NEW to Netflix, Elena Knows is a film adaption of the 2021 International Booker Prize-shortlisted novel by bestselling Argentinian author Claudia Pineiro.
65-year-old Elena (Mercedes Morán), despite the progression of Parkinson’s disease taking its toll on her body, leads a relentless investigation to find out the truth about the sudden death of her daughter Rita (Érica Rivas).
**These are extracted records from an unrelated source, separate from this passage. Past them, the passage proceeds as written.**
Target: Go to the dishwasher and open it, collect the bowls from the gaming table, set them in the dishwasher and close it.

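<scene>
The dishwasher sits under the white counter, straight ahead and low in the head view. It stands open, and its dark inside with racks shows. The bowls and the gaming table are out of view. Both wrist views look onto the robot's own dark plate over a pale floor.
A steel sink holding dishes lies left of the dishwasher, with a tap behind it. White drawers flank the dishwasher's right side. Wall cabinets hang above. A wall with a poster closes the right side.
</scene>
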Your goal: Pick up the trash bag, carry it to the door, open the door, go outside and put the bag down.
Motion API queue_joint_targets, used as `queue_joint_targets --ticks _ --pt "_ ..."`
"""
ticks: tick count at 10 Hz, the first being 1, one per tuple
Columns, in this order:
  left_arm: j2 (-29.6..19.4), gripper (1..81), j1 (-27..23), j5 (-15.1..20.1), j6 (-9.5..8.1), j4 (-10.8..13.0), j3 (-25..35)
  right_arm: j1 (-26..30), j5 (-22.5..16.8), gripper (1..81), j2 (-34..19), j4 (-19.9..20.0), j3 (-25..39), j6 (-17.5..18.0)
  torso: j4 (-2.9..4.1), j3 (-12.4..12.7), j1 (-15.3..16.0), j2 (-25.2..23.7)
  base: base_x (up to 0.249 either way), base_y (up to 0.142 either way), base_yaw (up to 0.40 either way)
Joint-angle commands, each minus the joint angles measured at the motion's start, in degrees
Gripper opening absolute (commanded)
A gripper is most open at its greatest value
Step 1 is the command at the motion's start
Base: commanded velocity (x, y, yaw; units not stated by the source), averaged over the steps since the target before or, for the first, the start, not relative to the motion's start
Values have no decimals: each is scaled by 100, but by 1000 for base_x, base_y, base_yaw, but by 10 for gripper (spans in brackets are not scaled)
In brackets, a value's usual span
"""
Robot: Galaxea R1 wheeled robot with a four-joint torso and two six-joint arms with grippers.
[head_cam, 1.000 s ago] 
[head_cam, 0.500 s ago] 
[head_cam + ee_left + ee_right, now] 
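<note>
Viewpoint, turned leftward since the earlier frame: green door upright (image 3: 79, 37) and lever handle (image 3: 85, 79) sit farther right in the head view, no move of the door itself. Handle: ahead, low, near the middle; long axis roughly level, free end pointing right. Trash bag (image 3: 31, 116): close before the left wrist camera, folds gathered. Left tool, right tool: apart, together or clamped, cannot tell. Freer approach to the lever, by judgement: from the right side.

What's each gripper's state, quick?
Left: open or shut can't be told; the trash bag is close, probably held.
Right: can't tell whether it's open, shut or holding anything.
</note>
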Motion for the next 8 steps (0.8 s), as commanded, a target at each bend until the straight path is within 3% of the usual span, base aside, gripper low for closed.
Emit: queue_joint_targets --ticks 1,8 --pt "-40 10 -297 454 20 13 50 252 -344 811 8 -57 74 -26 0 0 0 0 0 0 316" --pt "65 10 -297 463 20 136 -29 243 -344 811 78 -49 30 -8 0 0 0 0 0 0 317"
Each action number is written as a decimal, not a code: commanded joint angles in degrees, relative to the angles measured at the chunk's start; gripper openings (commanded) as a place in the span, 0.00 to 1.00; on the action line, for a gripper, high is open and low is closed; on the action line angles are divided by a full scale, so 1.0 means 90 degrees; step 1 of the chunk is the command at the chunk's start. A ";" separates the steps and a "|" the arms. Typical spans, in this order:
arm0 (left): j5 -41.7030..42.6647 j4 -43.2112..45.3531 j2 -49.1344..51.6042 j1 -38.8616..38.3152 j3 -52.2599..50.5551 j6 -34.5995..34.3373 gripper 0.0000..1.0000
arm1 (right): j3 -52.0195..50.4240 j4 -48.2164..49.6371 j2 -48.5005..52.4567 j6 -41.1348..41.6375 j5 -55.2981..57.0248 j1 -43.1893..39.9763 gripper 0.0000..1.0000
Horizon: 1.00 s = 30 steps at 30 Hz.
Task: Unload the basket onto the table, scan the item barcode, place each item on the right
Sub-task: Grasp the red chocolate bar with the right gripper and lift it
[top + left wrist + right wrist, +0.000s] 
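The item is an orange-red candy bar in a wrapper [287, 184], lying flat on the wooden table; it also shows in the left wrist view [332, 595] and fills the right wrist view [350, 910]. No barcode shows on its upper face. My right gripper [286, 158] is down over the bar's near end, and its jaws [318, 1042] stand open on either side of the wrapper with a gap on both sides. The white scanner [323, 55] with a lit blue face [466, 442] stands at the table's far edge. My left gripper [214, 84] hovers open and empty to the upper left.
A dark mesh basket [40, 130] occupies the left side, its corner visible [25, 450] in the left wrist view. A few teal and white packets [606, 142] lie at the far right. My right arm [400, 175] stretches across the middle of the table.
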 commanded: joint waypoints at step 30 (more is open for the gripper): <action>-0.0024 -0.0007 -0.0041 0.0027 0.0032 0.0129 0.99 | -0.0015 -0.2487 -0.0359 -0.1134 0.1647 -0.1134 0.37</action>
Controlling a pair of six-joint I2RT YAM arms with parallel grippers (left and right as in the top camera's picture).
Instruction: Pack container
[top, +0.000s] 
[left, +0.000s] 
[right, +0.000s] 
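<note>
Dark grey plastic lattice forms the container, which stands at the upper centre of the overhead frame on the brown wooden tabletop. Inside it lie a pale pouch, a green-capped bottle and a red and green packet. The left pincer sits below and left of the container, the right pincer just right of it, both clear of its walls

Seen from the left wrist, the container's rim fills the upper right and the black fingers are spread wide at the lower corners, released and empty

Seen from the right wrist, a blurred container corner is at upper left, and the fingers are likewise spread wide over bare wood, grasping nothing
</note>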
Elena is not satisfied with the police’s judgement of suicide after her devoted daughter is found hanging in a church bell tower.
Despite the debilitating systems of Parkinson’s disease, she makes a punishing journey across Buenos Aires to investigate Rita’s death as she seeks out Isabel, her daughter’s childhood friend. Elena hopes Isabel, now a solicitor with a grown daughter of her own, will help her investigations out of a sense of gratitude for an act of intervention made by Rita 20 years earlier.
Every step Elena takes on her Don Quixote-esque odyssey is impeded by obstacles. Negotiating trains and taxis and simply getting through the Argentinian Capital’s clamorous and congested streets proves challenging.
But despite the powerful impact of the chronic degenerative disorder on her body, her mind is still sharp and she takes perverse pleasure in each fragment of information she gathers from a world that barely looks up to acknowledge her existence.
Everyone from her daughter’s boyfriend to the parish priest and the investigating detective are satisfied with the explanation of death by suicide, but Elena is dogged in her quest for the truth. She takes no prisoners in her search for answers and doesn’t care if her blunt questioning rubs those she meets on her arduous journey up the wrong way.
Morán is powerful in the lead role as a woman who struggles with her disability and memories of her daughter and their lives together. It becomes clear early on that even before Rita became her mother’s carer that the pair had a complicated relationship.
Elena Knows is a deeply thought-provoking and ultimately heartbreaking film.